I have a very nice Dovre gas fireplace that has served me well for the last 12 years.  The other night it was going and went out with the ominous click of the safety valve.  The next day I attempted to relight it and while the pilot would stay lit with the button pressed it went out when released.  So I know I have a thermocouple problem.  This stove also has a Thermopile next to the pilot so I get my volt meter and test it while holding the pilot button in to keep it burning.  After about four minutes I get a nice steady .740 volt reading.  So I was happy with that.  I replaced the thermocouple which was a very straight forward job, resealed the hole through the body of the stove with high temp silicone.  I removed the burner to do this job and to also make it easier to clean the inside of the heater.  After I get every thing cleaned I put it all back together and this time I read the manual on how to place the logs exactly as the factory wanted them.  The stove came preassembled from the store and I never rechecked or redid anything.  But apparently the logs were just thrown in to the stove and now they were were they belonged.  When I went to light it after all this work it didn't take off right away and when it did, and I happened to be looking at the stove it exploded and for the very first time I saw the spring loaded vents jump open and it's a wonder the glass didn't break.  This totally shocked me as it has never, ever did this before.  In fact I have NEVER seen this before with any gas appliance I have ever worked on.  I hit  the off button after this and checked everything and all looked well so I tried it again.  But I have not had that explosion since but it definitely doesn't lite quickly.

This stove has a pilot light ignition system and it's blowing right over the top of the burner, flame touching it in fact.  I can hear a good gas flow when the stove  turns on but it takes a good 6 - 10 seconds to ignite and there is a flow of gas running into that box the entire time.  So while there is no BANG of explosion there is a good whoosh that is just not right.  When I reinstalled the burner it was a little difficult to get the burner end over the orifice again so I am going to start there looking, but any other idea's?

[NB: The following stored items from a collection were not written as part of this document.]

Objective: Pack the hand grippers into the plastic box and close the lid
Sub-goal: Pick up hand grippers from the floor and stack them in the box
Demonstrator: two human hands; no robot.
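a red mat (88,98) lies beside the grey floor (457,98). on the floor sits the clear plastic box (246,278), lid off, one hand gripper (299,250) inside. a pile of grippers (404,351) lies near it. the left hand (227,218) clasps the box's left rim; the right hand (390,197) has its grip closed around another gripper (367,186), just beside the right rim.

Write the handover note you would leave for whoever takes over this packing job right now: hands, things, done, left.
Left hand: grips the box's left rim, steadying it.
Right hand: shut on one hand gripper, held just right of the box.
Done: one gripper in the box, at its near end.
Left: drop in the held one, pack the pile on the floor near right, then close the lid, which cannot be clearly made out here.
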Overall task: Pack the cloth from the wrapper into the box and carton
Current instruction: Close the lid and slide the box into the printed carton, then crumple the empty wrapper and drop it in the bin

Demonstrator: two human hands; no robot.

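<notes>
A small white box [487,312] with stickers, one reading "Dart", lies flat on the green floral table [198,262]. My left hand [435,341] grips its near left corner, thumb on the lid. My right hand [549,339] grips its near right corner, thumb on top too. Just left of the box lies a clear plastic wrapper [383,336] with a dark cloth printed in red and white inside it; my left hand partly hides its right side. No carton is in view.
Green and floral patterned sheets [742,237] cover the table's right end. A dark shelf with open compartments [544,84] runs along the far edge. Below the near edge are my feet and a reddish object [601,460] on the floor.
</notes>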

One other thing I read was that if the logs aren't place correctly this could be a problem or the glowing wool is not place correctly that could cause this too.  But for the last 12 years the logs were NOT in there correctly and the fire was actually not very pretty to look at.  Now I have the logs in there exactly as they are pictured in the directions and it's really a very pretty fire to look at once it's burning but this cold delayed ignition has me worried.  By the way it lights better hot now then it ever did and it lights quickly too when hot.  

Any thoughts, ideas or corrections would be greatly appreciated.

Thanks for your help,

Lisa


----------



## mslisaj (Apr 5, 2014)

Well as the old saying goes, read or re-read the directions.  So here is what I did to fix this and it's oh so nice now.  Gas appliances aren't rocket science and just take basic simple knowledge of principles and keep you eyes open and think. 

With all that said here is what I did and I write this for anyone that reads this forum with the same problem.  Taking the burner out originally had nothing to do with the problem.  Although I took it out again this morning and blew it out with air but it was clear and all the orifices were visibly open and clear.  The placement of the logs and the "restriction of the gas ports" has everything to do with the delayed ignition and bang or whoosh sound.  Originally when I purchased  the stove the 'logs' were laying on their sides on top of their intended stands.  This gave a very muted appearance to the fire but it was this way for years; lit fine, heated well and was just okay to look at.  Well yesterday I read the directions and it said the logs were supposed to be standing on their edges.   I still didn't quite get it right and with the way I placed the logs I was covering about a third of the orifices.  Then I put the wool directly over the top of the front orifices and then is when I first lit it off yesterday I got the explosion.  I rearranged the logs, pulled the wool off the burner some and now it would light but slowly in about 6-10 seconds and I would get the whoosh sound.  So NOW I carefully reread the directions and this was the key.  NONE of the logs sit or touch the burners.  NOW I get it!  What was going on was the air vent for the burner is right along side the incoming orifice for the gas from the regulator valve, It was easier for the gas to flood the firebox bottom and eventually get to the burning pilot and ignite then it was for it to flow upward through the burner and light at the burner orifices.   So now there is absolutely no impedance to the gas flowing INTO the burner and igniting where it was intended to ignite.  This fireplace lights so gently now that I am not afraid to stand in front of it again.

I hope my explanation here was clear and it certainly makes sense when you realize the problem I created on my own.  Now I have a lovely, working and safe fireplace that is a joy to watch and look at, plus it heats the house.

Lisa


----------